:: WHAT TO PRODUCE ::
Take every line containing "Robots" out of the records.

Saved data entries
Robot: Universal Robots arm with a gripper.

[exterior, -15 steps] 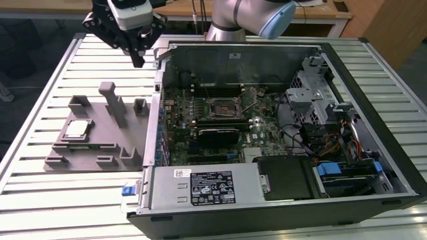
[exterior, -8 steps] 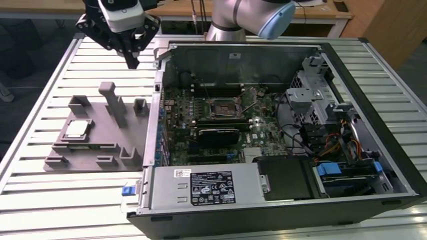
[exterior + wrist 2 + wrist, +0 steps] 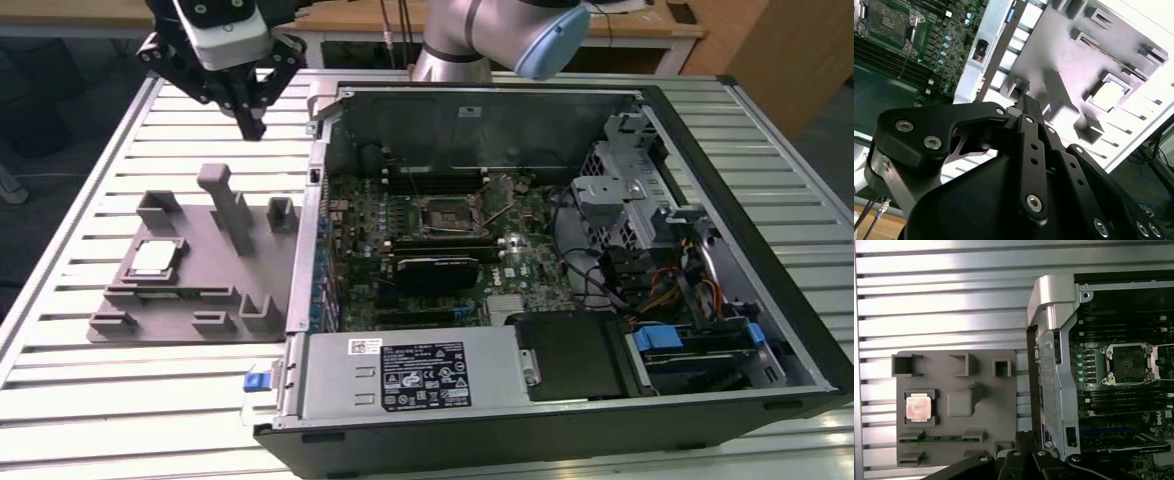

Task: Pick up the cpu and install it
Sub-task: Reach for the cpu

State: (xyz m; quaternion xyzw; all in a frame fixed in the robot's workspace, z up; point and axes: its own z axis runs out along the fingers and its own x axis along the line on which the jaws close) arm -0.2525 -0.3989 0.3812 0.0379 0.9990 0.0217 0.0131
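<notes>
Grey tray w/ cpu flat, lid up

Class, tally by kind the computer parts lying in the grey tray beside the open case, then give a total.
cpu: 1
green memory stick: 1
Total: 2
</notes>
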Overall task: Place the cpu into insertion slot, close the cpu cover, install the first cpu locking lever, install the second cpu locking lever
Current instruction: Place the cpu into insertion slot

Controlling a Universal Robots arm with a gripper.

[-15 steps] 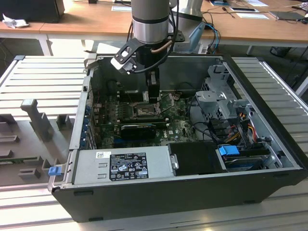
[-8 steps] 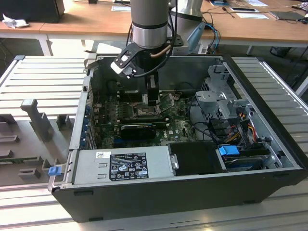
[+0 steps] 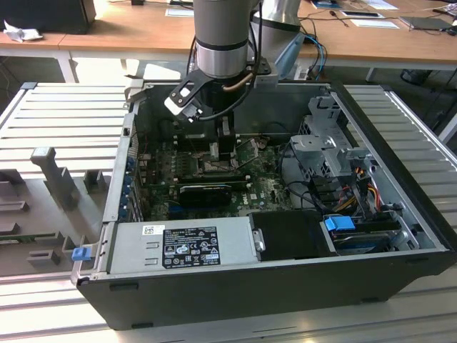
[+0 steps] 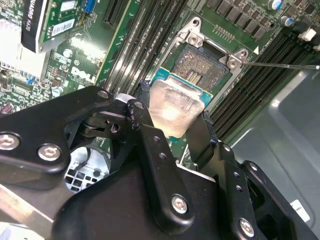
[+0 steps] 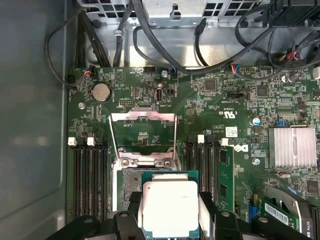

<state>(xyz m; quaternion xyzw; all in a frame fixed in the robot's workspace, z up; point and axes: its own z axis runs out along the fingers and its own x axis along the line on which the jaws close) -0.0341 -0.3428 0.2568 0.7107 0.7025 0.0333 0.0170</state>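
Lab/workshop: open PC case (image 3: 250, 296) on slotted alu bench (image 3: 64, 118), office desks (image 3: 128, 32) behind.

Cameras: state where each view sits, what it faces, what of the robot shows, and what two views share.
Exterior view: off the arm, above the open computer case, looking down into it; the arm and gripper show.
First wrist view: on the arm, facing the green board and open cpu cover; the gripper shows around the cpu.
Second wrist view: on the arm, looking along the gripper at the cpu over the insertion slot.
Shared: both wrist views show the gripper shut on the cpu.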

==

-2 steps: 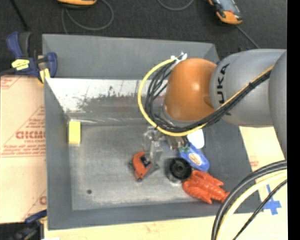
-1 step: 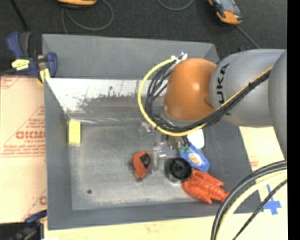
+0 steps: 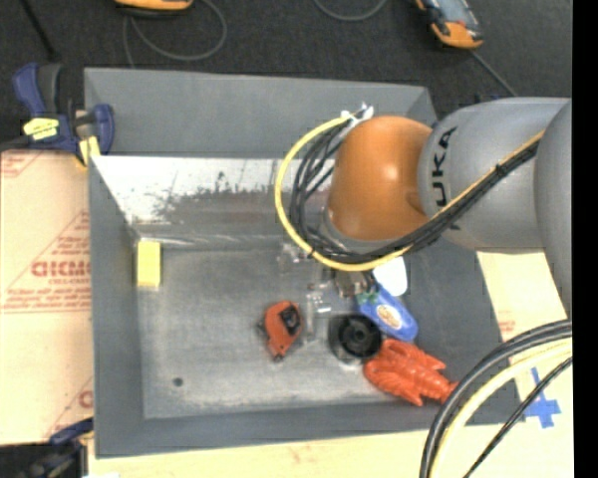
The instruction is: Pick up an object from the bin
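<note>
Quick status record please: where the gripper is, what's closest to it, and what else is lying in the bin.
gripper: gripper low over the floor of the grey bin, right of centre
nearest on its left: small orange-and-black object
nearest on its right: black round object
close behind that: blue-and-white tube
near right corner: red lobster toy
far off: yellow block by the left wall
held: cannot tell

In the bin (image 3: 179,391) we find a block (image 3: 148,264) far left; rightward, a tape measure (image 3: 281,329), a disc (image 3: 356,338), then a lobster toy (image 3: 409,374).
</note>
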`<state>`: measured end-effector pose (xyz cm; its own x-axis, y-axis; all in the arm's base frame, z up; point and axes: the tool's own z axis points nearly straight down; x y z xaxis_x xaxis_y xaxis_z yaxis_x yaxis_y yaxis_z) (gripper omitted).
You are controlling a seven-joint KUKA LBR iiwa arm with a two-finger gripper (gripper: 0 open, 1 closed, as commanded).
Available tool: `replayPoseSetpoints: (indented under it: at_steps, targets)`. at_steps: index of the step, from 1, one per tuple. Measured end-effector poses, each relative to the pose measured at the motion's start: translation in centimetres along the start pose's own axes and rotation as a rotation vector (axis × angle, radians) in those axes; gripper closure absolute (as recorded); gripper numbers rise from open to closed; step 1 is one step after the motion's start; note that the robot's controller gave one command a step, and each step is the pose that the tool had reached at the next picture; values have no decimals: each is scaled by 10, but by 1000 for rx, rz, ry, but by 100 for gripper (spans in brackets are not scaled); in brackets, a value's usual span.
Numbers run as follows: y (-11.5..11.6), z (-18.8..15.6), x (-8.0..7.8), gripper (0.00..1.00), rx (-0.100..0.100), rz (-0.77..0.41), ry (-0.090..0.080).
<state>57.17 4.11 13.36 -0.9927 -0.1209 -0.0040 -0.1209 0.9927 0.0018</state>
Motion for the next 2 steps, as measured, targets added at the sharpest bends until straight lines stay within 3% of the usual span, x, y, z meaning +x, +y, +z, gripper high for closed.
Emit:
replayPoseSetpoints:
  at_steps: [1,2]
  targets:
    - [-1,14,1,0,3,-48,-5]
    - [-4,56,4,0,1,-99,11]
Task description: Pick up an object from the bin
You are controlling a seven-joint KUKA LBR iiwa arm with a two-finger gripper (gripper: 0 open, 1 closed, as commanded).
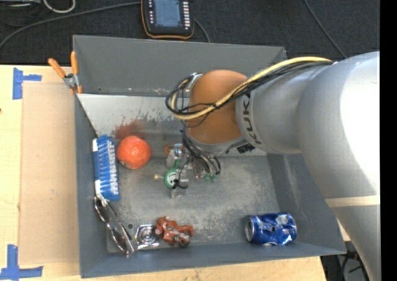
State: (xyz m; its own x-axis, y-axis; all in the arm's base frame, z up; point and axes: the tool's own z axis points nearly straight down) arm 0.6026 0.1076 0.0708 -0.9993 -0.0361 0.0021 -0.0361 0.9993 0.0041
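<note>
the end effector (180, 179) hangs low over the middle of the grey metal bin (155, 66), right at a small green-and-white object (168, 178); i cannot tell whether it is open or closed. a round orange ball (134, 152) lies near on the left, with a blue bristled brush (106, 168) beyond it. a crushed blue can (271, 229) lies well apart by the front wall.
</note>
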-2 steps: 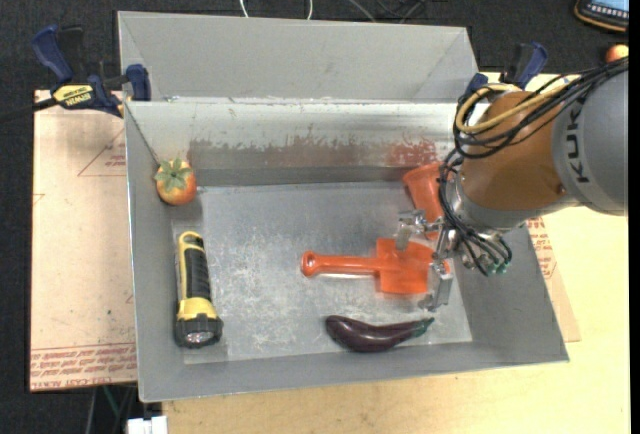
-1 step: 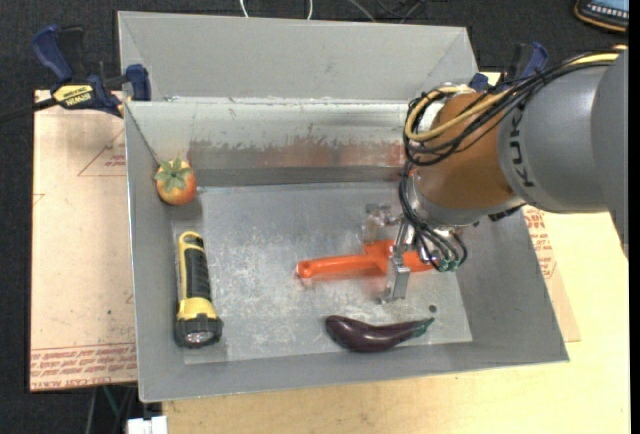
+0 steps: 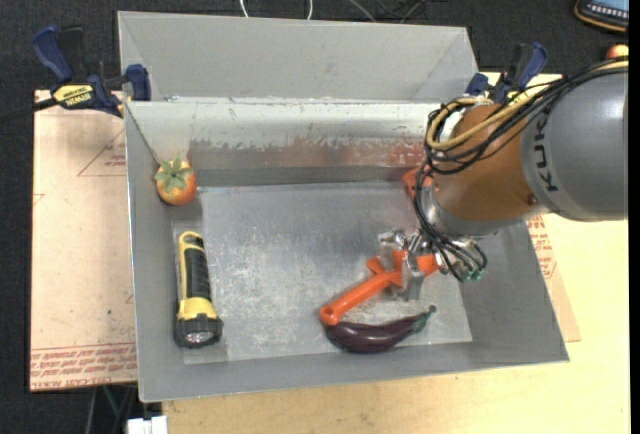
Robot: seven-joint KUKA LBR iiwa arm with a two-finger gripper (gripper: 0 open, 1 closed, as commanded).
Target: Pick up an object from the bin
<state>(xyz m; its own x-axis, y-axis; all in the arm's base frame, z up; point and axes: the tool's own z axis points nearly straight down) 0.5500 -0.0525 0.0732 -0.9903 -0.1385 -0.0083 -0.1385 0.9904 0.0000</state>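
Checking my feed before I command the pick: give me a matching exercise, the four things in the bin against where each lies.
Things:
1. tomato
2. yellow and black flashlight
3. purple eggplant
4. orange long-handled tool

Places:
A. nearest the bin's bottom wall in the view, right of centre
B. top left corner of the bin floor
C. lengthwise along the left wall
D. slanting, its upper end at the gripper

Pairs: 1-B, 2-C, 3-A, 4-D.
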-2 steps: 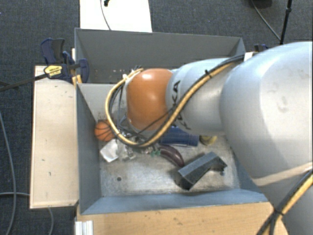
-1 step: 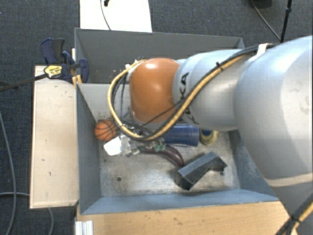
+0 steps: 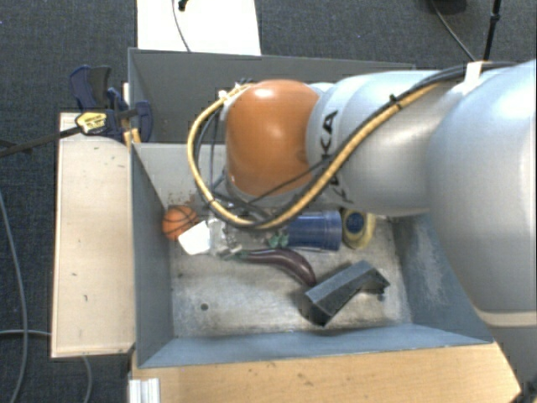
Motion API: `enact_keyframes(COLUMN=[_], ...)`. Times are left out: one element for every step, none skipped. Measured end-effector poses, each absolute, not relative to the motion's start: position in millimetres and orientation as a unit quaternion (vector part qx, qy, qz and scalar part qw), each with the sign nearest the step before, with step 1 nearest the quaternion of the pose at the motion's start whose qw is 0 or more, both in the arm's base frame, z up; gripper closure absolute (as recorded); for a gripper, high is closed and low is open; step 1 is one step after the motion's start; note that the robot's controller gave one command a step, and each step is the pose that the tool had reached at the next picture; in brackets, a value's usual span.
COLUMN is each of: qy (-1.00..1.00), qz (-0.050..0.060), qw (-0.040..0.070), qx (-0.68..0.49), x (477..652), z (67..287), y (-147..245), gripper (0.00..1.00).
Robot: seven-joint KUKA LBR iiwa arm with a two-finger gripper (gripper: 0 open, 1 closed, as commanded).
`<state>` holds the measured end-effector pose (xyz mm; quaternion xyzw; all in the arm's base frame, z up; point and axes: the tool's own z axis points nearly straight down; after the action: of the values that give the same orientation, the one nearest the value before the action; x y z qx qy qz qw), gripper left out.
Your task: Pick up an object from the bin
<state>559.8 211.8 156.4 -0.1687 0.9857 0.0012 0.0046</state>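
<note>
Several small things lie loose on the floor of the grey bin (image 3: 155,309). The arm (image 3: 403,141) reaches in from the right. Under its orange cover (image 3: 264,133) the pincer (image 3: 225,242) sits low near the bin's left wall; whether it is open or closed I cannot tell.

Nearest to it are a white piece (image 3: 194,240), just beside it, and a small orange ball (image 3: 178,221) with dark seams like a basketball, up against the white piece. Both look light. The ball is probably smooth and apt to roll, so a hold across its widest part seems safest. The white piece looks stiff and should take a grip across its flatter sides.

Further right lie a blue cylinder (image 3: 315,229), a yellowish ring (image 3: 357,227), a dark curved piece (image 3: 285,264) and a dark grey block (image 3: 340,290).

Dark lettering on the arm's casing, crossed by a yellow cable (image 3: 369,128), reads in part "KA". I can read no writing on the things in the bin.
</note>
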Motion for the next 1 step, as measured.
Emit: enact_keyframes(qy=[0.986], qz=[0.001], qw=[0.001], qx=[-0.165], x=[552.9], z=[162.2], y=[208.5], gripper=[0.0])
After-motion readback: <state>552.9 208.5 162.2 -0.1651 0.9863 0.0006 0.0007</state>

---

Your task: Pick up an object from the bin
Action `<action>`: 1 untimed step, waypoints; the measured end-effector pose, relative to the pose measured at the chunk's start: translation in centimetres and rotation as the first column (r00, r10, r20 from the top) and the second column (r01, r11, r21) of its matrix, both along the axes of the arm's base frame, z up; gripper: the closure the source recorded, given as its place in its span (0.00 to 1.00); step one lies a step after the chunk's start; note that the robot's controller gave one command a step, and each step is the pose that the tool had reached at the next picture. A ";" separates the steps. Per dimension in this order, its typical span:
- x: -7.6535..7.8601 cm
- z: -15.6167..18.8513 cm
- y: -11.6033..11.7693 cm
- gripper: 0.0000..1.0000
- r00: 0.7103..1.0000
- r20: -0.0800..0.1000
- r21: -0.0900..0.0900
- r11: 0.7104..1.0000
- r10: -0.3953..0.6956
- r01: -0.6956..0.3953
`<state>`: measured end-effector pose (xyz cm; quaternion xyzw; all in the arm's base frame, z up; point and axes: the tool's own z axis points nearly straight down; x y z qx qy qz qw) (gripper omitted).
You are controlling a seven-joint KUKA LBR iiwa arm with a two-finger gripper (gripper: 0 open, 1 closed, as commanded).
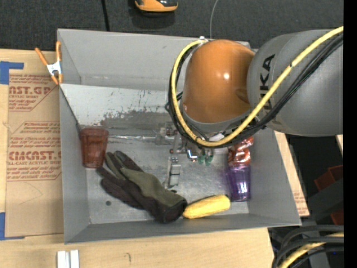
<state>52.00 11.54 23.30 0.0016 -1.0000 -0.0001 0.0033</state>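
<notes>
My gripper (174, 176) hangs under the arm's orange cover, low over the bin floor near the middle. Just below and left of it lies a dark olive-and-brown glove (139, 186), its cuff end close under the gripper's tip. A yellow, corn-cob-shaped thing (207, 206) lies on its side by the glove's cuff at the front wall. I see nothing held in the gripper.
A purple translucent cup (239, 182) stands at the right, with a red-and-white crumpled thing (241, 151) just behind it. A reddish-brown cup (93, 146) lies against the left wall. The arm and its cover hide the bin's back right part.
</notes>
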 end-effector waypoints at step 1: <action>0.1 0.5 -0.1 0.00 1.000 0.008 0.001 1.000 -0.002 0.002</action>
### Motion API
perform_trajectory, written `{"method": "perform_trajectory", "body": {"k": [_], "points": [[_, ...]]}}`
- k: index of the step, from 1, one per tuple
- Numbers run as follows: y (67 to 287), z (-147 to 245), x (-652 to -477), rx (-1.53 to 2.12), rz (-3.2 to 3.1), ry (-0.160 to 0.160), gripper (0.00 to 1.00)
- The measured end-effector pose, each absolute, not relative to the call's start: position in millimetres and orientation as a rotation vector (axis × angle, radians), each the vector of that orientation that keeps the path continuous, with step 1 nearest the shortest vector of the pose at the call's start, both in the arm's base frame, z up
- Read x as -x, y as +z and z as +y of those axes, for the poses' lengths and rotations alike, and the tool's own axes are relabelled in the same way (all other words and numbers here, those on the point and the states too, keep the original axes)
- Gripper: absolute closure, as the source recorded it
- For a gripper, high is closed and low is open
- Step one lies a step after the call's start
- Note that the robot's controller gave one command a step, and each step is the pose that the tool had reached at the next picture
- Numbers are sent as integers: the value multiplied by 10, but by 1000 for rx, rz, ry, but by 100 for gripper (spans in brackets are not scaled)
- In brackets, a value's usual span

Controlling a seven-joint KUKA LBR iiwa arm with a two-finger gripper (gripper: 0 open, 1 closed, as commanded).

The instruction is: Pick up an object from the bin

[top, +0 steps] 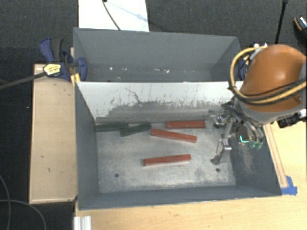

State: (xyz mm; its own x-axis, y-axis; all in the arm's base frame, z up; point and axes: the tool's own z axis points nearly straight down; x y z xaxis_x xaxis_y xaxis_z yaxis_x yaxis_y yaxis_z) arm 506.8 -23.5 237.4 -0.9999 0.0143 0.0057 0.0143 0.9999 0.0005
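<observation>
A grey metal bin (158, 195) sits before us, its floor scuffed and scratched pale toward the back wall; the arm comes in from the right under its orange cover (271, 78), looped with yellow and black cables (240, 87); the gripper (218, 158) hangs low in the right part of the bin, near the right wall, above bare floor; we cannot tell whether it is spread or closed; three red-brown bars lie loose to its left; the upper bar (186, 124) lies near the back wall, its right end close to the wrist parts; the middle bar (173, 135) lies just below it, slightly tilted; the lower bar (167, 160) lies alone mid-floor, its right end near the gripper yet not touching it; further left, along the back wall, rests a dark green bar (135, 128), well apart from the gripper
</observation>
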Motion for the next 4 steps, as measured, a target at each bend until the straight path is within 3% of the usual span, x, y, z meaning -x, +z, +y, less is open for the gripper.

:: THE ANSWER ::
Robot: Universal Robots arm with a gripper.
Controlling a Universal Robots arm with a gripper.

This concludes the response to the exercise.